Supplied records START
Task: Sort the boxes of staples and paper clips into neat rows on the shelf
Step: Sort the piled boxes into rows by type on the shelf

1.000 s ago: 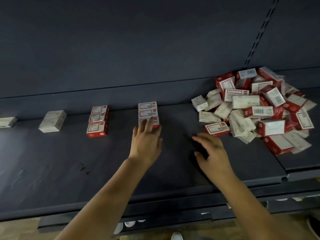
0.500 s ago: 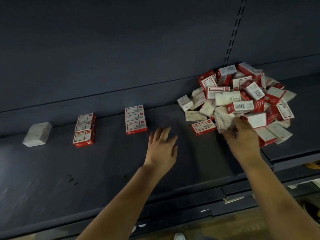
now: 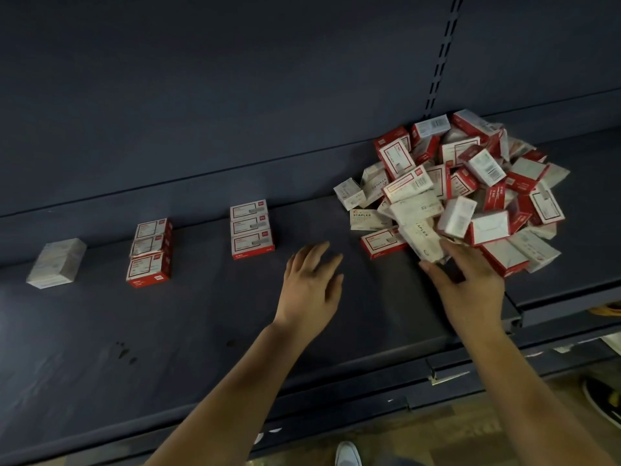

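A loose pile of red-and-white and plain white boxes (image 3: pixel 470 183) lies on the dark shelf (image 3: pixel 201 314) at the right. My right hand (image 3: pixel 470 290) is at the pile's near edge, its thumb and fingers around a white staples box (image 3: pixel 421 240) that is tilted toward me. My left hand (image 3: pixel 312 284) hovers over the bare shelf with fingers spread and holds nothing. To its left, three red-and-white boxes form a row (image 3: pixel 252 230) running front to back. Further left stands another row of three (image 3: pixel 151 252).
A stack of white boxes (image 3: pixel 57 264) sits at the far left of the shelf. The shelf's back panel rises behind everything, with a slotted upright (image 3: pixel 440 55) above the pile. A seam between shelf sections (image 3: pixel 514 317) runs under the pile's right side. Floor and shoes show below.
My left hand left the middle row and moved right over the bare shelf. My right hand reached into the pile's near edge and took hold of a white box.
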`<action>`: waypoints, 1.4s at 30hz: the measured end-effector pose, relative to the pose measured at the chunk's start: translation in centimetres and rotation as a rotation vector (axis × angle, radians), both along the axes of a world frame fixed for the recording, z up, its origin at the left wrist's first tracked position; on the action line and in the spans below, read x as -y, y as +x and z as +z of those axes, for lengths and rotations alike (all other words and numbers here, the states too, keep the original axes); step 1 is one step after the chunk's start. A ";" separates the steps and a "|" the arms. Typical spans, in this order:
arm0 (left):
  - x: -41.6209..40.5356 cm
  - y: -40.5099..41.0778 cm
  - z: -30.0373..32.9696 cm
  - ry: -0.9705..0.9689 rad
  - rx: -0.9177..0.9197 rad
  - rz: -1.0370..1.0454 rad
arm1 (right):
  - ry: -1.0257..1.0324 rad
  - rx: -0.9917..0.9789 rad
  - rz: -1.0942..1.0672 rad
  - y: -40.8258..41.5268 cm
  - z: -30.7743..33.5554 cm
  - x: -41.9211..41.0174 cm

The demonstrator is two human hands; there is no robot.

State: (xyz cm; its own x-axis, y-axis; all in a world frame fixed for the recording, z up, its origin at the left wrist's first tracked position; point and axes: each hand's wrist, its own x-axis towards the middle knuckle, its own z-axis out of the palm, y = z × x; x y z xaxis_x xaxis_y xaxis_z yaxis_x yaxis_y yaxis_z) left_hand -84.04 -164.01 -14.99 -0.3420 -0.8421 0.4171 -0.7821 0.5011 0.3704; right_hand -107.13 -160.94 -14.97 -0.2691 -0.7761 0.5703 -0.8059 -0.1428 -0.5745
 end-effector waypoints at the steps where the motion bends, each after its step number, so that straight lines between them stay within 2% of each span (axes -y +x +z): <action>1: -0.1 -0.1 -0.1 -0.001 -0.008 -0.006 | -0.006 0.004 0.006 0.2 0.0 -0.3; 7: -0.3 -0.2 -0.4 0.004 -0.061 -0.017 | 0.015 0.090 0.117 1.3 -0.3 -1.2; 22: -0.9 1.8 0.3 0.071 -0.089 0.052 | 0.051 0.116 0.415 3.8 -0.1 -1.1; 29: -1.7 3.0 0.9 0.104 -0.210 -0.036 | 0.032 0.215 0.560 5.7 1.3 -1.1; 42: -4.8 6.6 3.2 0.133 -0.342 -0.025 | 0.030 0.149 0.740 8.9 2.7 -1.6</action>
State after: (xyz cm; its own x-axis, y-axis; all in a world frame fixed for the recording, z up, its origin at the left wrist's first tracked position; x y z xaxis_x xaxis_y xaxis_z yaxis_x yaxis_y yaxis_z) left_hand -77.44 -159.25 -11.81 -0.2231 -0.8898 0.3981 -0.5897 0.4484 0.6717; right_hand -98.28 -159.38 -12.30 0.2560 -0.7988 0.5444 -0.4191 -0.5992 -0.6822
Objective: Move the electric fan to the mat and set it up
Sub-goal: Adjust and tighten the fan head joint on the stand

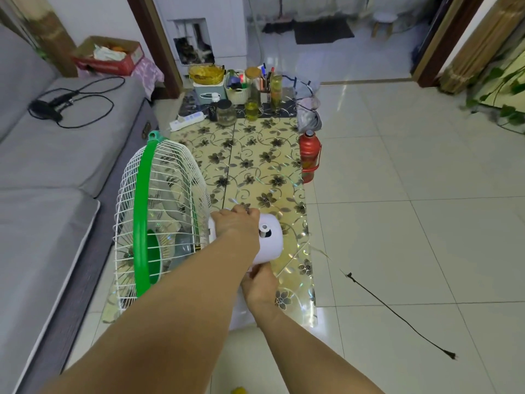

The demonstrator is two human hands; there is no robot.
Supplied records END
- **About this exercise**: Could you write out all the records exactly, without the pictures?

- **Written answer**:
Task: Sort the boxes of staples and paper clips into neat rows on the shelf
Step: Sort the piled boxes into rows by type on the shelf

1.000 s ago: 
0.500 s ago: 
now: 

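A loose pile of red-and-white and plain white boxes (image 3: pixel 470 183) lies on the dark shelf (image 3: pixel 201 314) at the right. My right hand (image 3: pixel 470 290) is at the pile's near edge, its thumb and fingers around a white staples box (image 3: pixel 421 240) that is tilted toward me. My left hand (image 3: pixel 312 284) hovers over the bare shelf with fingers spread and holds nothing. To its left, three red-and-white boxes form a row (image 3: pixel 252 230) running front to back. Further left stands another row of three (image 3: pixel 151 252).
A stack of white boxes (image 3: pixel 57 264) sits at the far left of the shelf. The shelf's back panel rises behind everything, with a slotted upright (image 3: pixel 440 55) above the pile. A seam between shelf sections (image 3: pixel 514 317) runs under the pile's right side. Floor and shoes show below.
My left hand left the middle row and moved right over the bare shelf. My right hand reached into the pile's near edge and took hold of a white box.
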`<action>`: waypoints, 1.4s at 30hz: the measured end-effector pose, relative to the pose measured at the chunk's start: translation in centimetres and rotation as a rotation vector (axis × angle, radians), both along the axes of a world frame fixed for the recording, z up, its origin at the left wrist's first tracked position; on the action line and in the spans below, read x as -y, y as +x and z as +z of those axes, for lengths and rotations alike (all other words and numbers here, the states too, keep the original axes); step 1 is one step after the chunk's start. A ";" separates the steps and a "|" the arms. Typical spans, in this order:
arm0 (left):
  - x: -41.6209..40.5356 cm
  - y: -40.5099..41.0778 cm
  - z: -30.0373..32.9696 cm
  - ry: -0.9705..0.9689 rad
  - rx: -0.9177..0.9197 rad
  - rz: -1.0370..1.0454 rad
arm1 (right):
  - ry: -1.0257..1.0324 rad
  - rx: -0.9917..0.9789 rad
  - rz: -1.0942..1.0672 rad
  - y: -40.8258..41.5268 cm
  - z: -30.7743..33.5554 cm
  - x: -41.9211..41.0174 cm

The demonstrator is two human hands; there is no robot.

State: (xyz cm; its own x-axis, y-axis; all in a world frame fixed for the recording, z up, its origin at the left wrist's first tracked position; point and axes: each hand's wrist, its own x-axis towards the middle knuckle, its own z-axis out of the palm, y = z × x; x y z xaxis_x xaxis_y xaxis_z yaxis_x yaxis_y yaxis_z) left_hand -84.04 -164.01 -14.99 -0.3420 -0.8421 0.4171 -0.7821 0.5011 0.3704; right_hand -107.13 -160.94 -14.97 -0.2691 -0.7761 0.5703 -0.8059 -0.1428 -0.5745
 end-effector waypoints at the steps where the motion bends, each after its step number, so that straight lines between them stay within 2% of each span (axes -y +x +z): <action>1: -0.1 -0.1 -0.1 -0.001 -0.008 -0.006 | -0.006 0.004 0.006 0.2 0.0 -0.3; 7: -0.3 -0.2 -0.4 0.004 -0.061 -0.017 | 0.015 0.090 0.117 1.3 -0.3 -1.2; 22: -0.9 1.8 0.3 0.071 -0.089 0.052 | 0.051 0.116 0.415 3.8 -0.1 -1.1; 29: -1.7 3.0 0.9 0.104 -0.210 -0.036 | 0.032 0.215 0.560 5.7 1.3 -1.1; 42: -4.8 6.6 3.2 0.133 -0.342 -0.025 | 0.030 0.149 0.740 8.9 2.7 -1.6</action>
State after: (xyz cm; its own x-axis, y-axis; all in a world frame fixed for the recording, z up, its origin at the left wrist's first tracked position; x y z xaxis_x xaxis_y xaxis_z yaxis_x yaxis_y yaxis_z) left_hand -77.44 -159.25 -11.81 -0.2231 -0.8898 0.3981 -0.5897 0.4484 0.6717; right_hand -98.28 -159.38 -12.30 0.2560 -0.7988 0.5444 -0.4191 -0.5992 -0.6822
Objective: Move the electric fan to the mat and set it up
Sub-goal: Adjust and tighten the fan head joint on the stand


The demonstrator is two human hands; there is no robot.

The response to the exercise is now finished.